Canada's Banking Cartel is crying about politicians bashing them, cry me a river.

At a time when the federal finance minister is asking Canada's big banks to justify a raft of ATM banking fees, Canada's second-largest bank is reporting its first quarterly profit of more than $1 billion.

Bank of Nova Scotia reported Tuesday morning a first quarter profit that smashed all expectations at $1.01 billion, or $1.01 a share, up almost 20 per cent from $844 million, or 84 cents a share, a year ago.

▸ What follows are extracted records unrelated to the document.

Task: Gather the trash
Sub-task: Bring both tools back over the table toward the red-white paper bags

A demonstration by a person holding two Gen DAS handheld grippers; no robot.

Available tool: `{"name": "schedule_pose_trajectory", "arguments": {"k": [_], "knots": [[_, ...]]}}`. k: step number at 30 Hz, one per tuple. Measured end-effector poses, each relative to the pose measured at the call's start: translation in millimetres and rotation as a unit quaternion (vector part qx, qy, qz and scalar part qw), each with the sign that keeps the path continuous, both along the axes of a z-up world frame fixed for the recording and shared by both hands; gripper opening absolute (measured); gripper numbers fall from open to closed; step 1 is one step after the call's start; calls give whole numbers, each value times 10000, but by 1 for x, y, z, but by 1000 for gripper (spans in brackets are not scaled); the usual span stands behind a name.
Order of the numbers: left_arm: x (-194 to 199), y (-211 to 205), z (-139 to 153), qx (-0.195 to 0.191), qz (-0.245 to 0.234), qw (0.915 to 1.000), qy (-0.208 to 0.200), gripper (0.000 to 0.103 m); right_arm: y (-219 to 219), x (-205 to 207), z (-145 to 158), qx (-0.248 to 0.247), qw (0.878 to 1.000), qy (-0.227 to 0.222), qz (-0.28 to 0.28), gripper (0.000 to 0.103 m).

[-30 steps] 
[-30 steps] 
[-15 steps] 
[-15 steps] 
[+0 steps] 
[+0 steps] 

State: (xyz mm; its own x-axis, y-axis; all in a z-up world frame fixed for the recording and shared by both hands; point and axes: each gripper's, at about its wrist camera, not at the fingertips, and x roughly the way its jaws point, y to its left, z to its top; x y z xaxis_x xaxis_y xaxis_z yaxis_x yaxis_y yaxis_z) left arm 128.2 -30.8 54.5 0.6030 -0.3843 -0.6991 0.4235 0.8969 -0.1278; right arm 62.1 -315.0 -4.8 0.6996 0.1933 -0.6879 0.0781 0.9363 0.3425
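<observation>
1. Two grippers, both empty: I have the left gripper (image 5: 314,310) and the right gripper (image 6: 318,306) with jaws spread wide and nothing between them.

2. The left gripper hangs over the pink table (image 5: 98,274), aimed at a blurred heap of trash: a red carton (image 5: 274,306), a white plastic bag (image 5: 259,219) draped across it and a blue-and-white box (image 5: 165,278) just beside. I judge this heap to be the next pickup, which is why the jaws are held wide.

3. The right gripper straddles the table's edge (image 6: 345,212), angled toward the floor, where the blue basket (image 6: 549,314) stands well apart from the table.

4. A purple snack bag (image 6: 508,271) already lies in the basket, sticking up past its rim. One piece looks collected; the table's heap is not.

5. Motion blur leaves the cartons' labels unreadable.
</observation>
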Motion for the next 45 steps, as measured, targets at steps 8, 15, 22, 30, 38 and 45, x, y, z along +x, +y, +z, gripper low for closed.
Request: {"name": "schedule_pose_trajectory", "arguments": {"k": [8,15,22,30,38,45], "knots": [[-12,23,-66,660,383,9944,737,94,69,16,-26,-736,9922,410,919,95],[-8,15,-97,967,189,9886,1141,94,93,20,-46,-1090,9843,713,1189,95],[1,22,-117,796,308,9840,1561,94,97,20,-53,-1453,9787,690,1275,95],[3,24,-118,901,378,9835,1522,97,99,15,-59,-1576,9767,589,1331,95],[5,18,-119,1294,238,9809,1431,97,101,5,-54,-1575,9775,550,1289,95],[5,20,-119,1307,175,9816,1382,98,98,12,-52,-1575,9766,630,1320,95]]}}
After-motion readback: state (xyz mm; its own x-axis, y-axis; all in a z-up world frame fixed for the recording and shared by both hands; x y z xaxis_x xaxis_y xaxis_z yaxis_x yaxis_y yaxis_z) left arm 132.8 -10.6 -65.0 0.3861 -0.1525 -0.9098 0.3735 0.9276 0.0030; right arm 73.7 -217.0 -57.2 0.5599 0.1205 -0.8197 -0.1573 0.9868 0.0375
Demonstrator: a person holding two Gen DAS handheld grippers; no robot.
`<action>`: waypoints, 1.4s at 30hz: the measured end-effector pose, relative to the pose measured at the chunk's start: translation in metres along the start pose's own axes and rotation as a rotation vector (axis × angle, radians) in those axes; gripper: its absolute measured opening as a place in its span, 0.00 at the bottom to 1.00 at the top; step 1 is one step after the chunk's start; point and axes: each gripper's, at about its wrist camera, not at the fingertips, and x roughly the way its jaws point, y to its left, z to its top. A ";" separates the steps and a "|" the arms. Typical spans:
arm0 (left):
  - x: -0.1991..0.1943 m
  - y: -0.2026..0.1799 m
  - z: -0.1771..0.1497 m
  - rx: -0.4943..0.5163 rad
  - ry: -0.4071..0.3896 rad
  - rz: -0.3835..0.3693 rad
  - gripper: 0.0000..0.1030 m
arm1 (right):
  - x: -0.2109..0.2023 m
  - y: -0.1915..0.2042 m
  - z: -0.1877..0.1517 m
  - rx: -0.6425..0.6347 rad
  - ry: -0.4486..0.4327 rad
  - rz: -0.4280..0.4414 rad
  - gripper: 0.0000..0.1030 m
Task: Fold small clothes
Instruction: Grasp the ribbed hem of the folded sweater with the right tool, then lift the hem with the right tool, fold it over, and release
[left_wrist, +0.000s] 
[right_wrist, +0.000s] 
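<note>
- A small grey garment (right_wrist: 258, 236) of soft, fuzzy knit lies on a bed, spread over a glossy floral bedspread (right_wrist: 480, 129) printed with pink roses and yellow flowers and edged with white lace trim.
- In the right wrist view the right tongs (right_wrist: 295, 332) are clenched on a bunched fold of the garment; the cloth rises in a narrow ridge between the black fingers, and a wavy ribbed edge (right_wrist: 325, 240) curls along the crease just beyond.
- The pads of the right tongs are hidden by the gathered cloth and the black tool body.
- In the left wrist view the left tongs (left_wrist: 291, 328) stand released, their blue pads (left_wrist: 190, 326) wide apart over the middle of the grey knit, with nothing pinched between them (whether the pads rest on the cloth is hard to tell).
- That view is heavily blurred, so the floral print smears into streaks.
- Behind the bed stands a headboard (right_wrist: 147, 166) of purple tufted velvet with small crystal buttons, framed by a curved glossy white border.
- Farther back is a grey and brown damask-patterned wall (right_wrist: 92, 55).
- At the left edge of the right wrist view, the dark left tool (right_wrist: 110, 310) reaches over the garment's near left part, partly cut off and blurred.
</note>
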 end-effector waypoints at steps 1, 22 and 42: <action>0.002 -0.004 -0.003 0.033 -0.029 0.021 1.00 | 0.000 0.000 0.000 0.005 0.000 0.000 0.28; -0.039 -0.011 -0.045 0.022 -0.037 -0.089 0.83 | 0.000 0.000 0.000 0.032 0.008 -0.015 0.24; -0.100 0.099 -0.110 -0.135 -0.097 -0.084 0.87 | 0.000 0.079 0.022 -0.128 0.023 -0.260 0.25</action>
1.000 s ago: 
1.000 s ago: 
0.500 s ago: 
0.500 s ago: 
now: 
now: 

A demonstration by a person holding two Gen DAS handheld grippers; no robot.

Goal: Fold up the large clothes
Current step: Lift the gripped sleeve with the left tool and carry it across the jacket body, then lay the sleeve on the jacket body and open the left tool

Last week Canada's largest bank, Royal Bank of Canada, posted first-quarter net earnings of $1.5 billion or $1.14 per diluted share, a 27.6-per-cent increase from the same quarter last year

Let us review the facts; ATM fees are set by a cartel of Canada's six banks. Not credit unions or foreign banks. The Banking Cartel owns Interac, it implemented ATM's as a way of closing branches and reducing front line staff.

Credit Cards, Visa and MasterCard, are owned by the same Banking Cartel. They set the interest charges and fees for the use of credit cards.

Bank fees themselves are then charged on top of this. For instance the banks charge you a service fee for having an account, and for any cheques used, or for any ATM withdrawls, and for use of their credit cards.

So when they claim that they need to charge you ATM fees for withdrawing money from their branch and not your own, well thats a little white lie. Since the cartel owns Interac, the fact is they have colluded in a monopolistic fashion to set fees.

That would be illegal in the United Sates. It is not illegal in Canada.

So you get charged for your ATM withdrawal three times, once when you use an ATM that is not your bank, next a charge by your bank for doing so and then they charge you a monthly service charge for having done so. Sounds like usury to me.

The Finance Committee will be reviewing Banking operations later this month, they need to look at all service charges as well as ATM fees. And they need to look at the impact of the Banking Cartels in operating Interac and the Credit Card business.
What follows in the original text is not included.